* [TASK REQUIREMENTS] Once the pictures are set aside, transcribe each line of the listing exactly.

[DATA SHOWN — start]

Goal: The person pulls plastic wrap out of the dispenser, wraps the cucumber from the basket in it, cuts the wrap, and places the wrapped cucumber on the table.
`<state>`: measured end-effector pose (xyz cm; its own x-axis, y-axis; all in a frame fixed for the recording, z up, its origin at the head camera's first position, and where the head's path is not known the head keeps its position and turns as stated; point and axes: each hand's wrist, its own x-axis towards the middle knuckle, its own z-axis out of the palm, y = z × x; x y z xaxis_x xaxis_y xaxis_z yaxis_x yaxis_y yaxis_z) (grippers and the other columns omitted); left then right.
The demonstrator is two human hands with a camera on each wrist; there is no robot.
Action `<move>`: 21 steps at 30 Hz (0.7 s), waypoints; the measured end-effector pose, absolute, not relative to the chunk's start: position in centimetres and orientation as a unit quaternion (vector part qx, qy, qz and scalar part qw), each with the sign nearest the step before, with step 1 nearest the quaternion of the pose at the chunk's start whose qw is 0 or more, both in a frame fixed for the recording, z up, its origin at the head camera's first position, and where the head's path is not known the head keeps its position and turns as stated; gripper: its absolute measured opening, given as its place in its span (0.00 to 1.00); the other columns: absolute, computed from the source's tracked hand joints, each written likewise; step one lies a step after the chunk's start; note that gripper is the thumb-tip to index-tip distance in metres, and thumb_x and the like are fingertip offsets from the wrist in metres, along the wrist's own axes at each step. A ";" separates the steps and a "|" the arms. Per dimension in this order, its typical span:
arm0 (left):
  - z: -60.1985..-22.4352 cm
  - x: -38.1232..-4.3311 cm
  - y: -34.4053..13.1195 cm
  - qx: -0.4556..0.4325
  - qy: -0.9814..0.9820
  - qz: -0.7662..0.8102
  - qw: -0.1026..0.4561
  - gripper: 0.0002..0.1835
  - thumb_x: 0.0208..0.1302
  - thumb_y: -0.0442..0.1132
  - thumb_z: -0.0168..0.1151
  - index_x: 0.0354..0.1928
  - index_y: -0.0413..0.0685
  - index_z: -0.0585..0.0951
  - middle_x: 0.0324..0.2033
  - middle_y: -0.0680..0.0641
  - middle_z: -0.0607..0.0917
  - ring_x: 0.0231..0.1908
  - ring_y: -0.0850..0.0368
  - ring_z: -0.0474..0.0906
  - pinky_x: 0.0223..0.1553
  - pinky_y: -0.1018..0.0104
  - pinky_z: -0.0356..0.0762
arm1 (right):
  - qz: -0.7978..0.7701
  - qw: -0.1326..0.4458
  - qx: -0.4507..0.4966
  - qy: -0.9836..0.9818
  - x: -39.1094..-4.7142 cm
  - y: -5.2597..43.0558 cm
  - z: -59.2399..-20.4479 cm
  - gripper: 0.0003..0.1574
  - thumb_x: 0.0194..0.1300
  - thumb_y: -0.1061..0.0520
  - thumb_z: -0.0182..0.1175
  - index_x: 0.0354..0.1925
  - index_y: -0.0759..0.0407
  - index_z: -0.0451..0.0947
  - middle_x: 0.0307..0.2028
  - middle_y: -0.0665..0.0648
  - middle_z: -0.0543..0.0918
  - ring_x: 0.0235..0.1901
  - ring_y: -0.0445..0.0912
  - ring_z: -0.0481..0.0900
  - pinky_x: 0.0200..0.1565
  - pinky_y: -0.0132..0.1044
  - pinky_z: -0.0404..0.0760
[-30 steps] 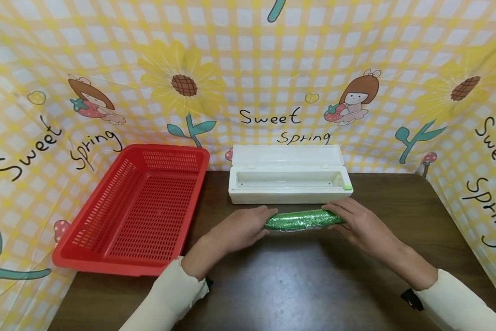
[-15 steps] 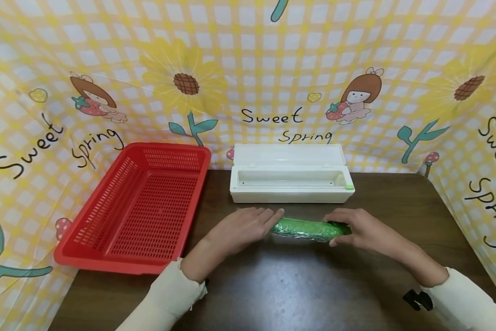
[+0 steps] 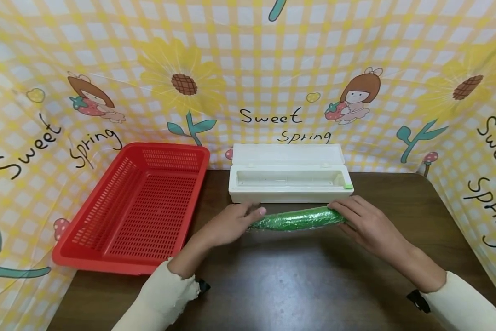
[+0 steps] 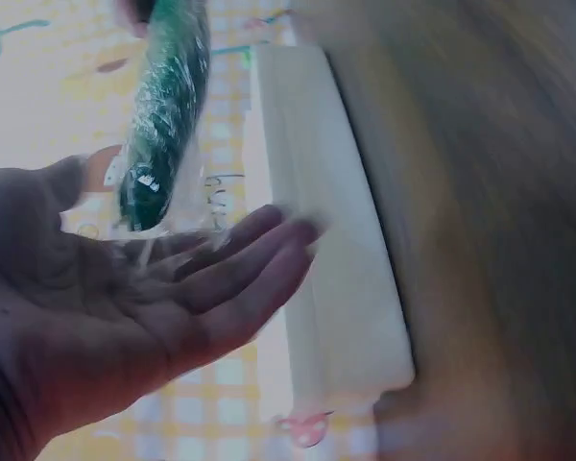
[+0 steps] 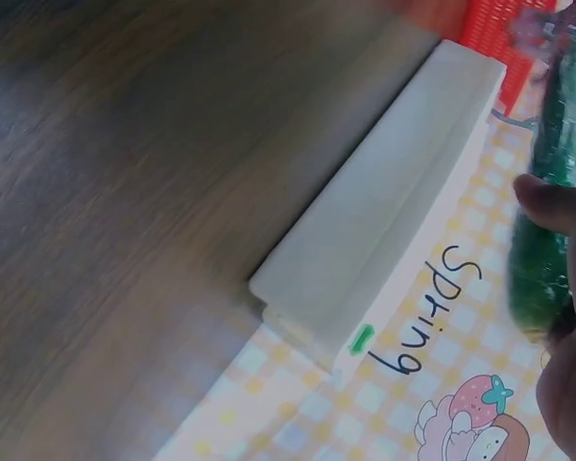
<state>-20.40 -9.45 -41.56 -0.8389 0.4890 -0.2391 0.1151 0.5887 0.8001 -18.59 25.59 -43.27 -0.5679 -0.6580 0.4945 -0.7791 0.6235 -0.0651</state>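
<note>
A green cucumber (image 3: 297,219) wrapped in clear plastic film is held level above the table, in front of the white box. My right hand (image 3: 374,225) grips its right end, the thumb pressed against the film in the right wrist view. At the other end is my left hand (image 3: 227,224). In the left wrist view this left hand (image 4: 144,298) has its palm up and fingers spread. Loose film (image 4: 163,245) trails from the cucumber's tip over those fingers, and the thumb stands apart from the cucumber.
Behind the hands stands a long white cling film box (image 3: 289,196) with its lid raised and a green cutter piece (image 3: 348,186) at the right. A red plastic basket (image 3: 119,267) sits at the left on the dark wooden table (image 3: 297,285). A checked cloth hangs around the back.
My left hand has let go of the cucumber's end and moved left, its fingers now spread. The cucumber was turned, dipped on the right, then its right end rose again in my right hand.
</note>
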 end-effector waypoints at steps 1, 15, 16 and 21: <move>-41.6 -20.5 -9.4 0.162 0.843 0.450 0.246 0.35 0.70 0.63 0.43 0.65 0.42 0.69 0.59 0.42 0.77 0.54 0.50 0.79 0.55 0.52 0.75 | 0.140 0.230 0.415 -0.869 -18.6 25.6 -43.3 0.30 0.57 0.60 0.68 0.58 0.62 0.75 0.53 0.55 0.79 0.51 0.48 0.75 0.50 0.38 0.74; -42.1 -20.2 -9.0 0.223 0.880 0.408 0.099 0.19 0.58 0.37 0.68 0.52 0.46 0.83 0.44 0.49 0.86 0.42 0.60 0.80 0.42 0.65 0.78 | 0.119 0.216 0.397 -0.884 -18.6 25.5 -43.4 0.42 0.43 0.64 0.76 0.59 0.62 0.74 0.52 0.55 0.79 0.51 0.47 0.75 0.46 0.41 0.78; -42.3 -20.0 -9.0 0.262 0.891 0.365 0.066 0.20 0.58 0.37 0.67 0.54 0.44 0.82 0.45 0.49 0.86 0.42 0.62 0.79 0.42 0.68 0.78 | 0.119 0.205 0.394 -0.888 -18.6 25.5 -43.3 0.42 0.42 0.64 0.76 0.58 0.61 0.74 0.52 0.54 0.79 0.50 0.46 0.75 0.46 0.41 0.79; -42.7 -19.0 -9.2 0.446 0.883 0.116 -0.085 0.25 0.60 0.29 0.64 0.60 0.35 0.74 0.44 0.45 0.82 0.44 0.59 0.81 0.45 0.71 0.79 | 0.130 0.152 0.386 -0.900 -18.6 25.7 -43.2 0.39 0.42 0.61 0.77 0.56 0.60 0.77 0.51 0.54 0.81 0.48 0.44 0.77 0.43 0.40 0.82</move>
<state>-19.02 -9.15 -42.72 -0.5874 0.7685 0.2537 0.8080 0.5748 0.1294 -18.57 25.75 -43.21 -0.6550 -0.6560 0.3750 -0.7354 0.6675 -0.1168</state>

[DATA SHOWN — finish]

* [RESPONSE BELOW]
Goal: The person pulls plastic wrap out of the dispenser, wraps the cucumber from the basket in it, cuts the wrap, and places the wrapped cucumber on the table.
`<state>`: measured end-effector pose (xyz cm; its own x-axis, y-axis; all in a frame fixed for the recording, z up, its origin at the head camera's first position, and where the head's path is not known the head keeps its position and turns as stated; point and axes: each hand's wrist, its own x-axis towards the middle knuckle, its own z-axis out of the palm, y = z × x; x y z xaxis_x xaxis_y xaxis_z yaxis_x yaxis_y yaxis_z) (grippers and the other columns omitted); left then right.
The demonstrator is two human hands with a camera on each wrist; there is no robot.
Action `<move>`: 21 steps at 30 Hz (0.7 s), waypoints; the measured end-effector pose, absolute, not relative to the chunk's start: position in centimetres and orientation as a unit quaternion (vector part qx, qy, qz and scalar part qw), each with the sign nearest the step before, with step 1 nearest the quaternion of the pose at the chunk's start whose qw is 0 or more, both in a frame fixed for the recording, z up, its origin at the head camera's first position, and where the head's path is not known the head keeps its position and turns as stated; gripper: its absolute measured opening, given as its place in its span (0.00 to 1.00); the other columns: absolute, computed from the source's tracked hand joints, each written likewise; step one lies a step after the chunk's start; note that gripper is the thumb-tip to index-tip distance in metres, and thumb_x and the like are fingertip offsets from the wrist in metres, along the wrist's own axes at each step. A ";" separates the steps and a "|" the arms. Per dimension in this order, its typical span:
arm0 (left):
  - z: -60.1985..-22.4352 cm
  - x: -38.1232..-4.3311 cm
  - y: -34.4053..13.1195 cm
  - qx: -0.4556..0.4325
  - qy: -0.9814..0.9820
  - qz: -0.7662..0.8102
  - qw: -0.1026..0.4561
  - gripper: 0.0002..0.1835
  - thumb_x: 0.0208..0.1302
  - thumb_y: -0.0442..0.1132
  - thumb_z: -0.0168..0.1151
  - index_x: 0.0354..0.1928
  - index_y: -0.0413..0.0685
  - index_z: -0.0585..0.0951
  - middle_x: 0.0324..0.2033
  - middle_y: -0.0680..0.0641
  - middle_z: -0.0607..0.0917
  - ring_x: 0.0231..0.1908
  - ring_y: -0.0850..0.0368
  - ring_z: -0.0474..0.0906
  - pinky_x: 0.0223..0.1553
  - pinky_y: -0.1018..0.0104
  - pinky_z: -0.0356..0.0762
arm1 (right):
  - qz: -0.7978..0.7701
  - qw: -0.1326..0.4458
  - qx: -0.4507..0.4966
  - qy: -0.9836..0.9818
  - x: -39.1094..-4.7142 cm
  - y: -5.2597..43.0558 cm
  - z: -59.2399..-20.4479 cm
  - gripper: 0.0003..0.1574
  - thumb_x: 0.0194..0.1300
  - thumb_y: -0.1061..0.0520
  - thumb_z: -0.0182..0.1175
  - index_x: 0.0354..0.1925
  - index_y: -0.0759..0.0407
  - index_z: -0.0451..0.0947
  - middle_x: 0.0307..0.2028
  - middle_y: -0.0665..0.0648
  - middle_z: -0.0543..0.0918
  - ring_x: 0.0235..0.1901
  - ring_y: -0.0445..0.0912
  - ring_z: -0.0481..0.0900
  - pinky_x: 0.0200..0.1565
  - pinky_y: -0.0132..0.1044
  - pinky_z: -0.0404..0.0760
[-30 steps] 
[-15 steps] 
[+0 steps] 
[+0 steps] 
[+0 steps] 
<state>-20.40 -9.45 -41.56 -0.8389 0.4890 -0.2391 0.1151 0.5887 0.8001 -18.59 25.59 -43.27 -0.5679 -0.6580 0.4945 -0.7791 0.6235 -0.0651</state>
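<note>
A green cucumber (image 3: 297,219) wrapped in clear plastic film is held level above the table, in front of the white box. My right hand (image 3: 374,225) grips its right end, the thumb pressed against the film in the right wrist view. At the other end is my left hand (image 3: 227,224). In the left wrist view this left hand (image 4: 144,298) has its palm up and fingers spread. Loose film (image 4: 163,245) trails from the cucumber's tip over those fingers, and the thumb stands apart from the cucumber.
Behind the hands stands a long white cling film box (image 3: 289,196) with its lid raised and a green cutter piece (image 3: 348,186) at the right. A red plastic basket (image 3: 119,267) sits at the left on the dark wooden table (image 3: 297,285). A checked cloth hangs around the back.
My left hand has let go of the cucumber's end and moved left, its fingers now spread. The cucumber was turned, dipped on the right, then its right end rose again in my right hand.
</note>
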 end-effector waypoints at steps 1, 15, 16 and 21: <move>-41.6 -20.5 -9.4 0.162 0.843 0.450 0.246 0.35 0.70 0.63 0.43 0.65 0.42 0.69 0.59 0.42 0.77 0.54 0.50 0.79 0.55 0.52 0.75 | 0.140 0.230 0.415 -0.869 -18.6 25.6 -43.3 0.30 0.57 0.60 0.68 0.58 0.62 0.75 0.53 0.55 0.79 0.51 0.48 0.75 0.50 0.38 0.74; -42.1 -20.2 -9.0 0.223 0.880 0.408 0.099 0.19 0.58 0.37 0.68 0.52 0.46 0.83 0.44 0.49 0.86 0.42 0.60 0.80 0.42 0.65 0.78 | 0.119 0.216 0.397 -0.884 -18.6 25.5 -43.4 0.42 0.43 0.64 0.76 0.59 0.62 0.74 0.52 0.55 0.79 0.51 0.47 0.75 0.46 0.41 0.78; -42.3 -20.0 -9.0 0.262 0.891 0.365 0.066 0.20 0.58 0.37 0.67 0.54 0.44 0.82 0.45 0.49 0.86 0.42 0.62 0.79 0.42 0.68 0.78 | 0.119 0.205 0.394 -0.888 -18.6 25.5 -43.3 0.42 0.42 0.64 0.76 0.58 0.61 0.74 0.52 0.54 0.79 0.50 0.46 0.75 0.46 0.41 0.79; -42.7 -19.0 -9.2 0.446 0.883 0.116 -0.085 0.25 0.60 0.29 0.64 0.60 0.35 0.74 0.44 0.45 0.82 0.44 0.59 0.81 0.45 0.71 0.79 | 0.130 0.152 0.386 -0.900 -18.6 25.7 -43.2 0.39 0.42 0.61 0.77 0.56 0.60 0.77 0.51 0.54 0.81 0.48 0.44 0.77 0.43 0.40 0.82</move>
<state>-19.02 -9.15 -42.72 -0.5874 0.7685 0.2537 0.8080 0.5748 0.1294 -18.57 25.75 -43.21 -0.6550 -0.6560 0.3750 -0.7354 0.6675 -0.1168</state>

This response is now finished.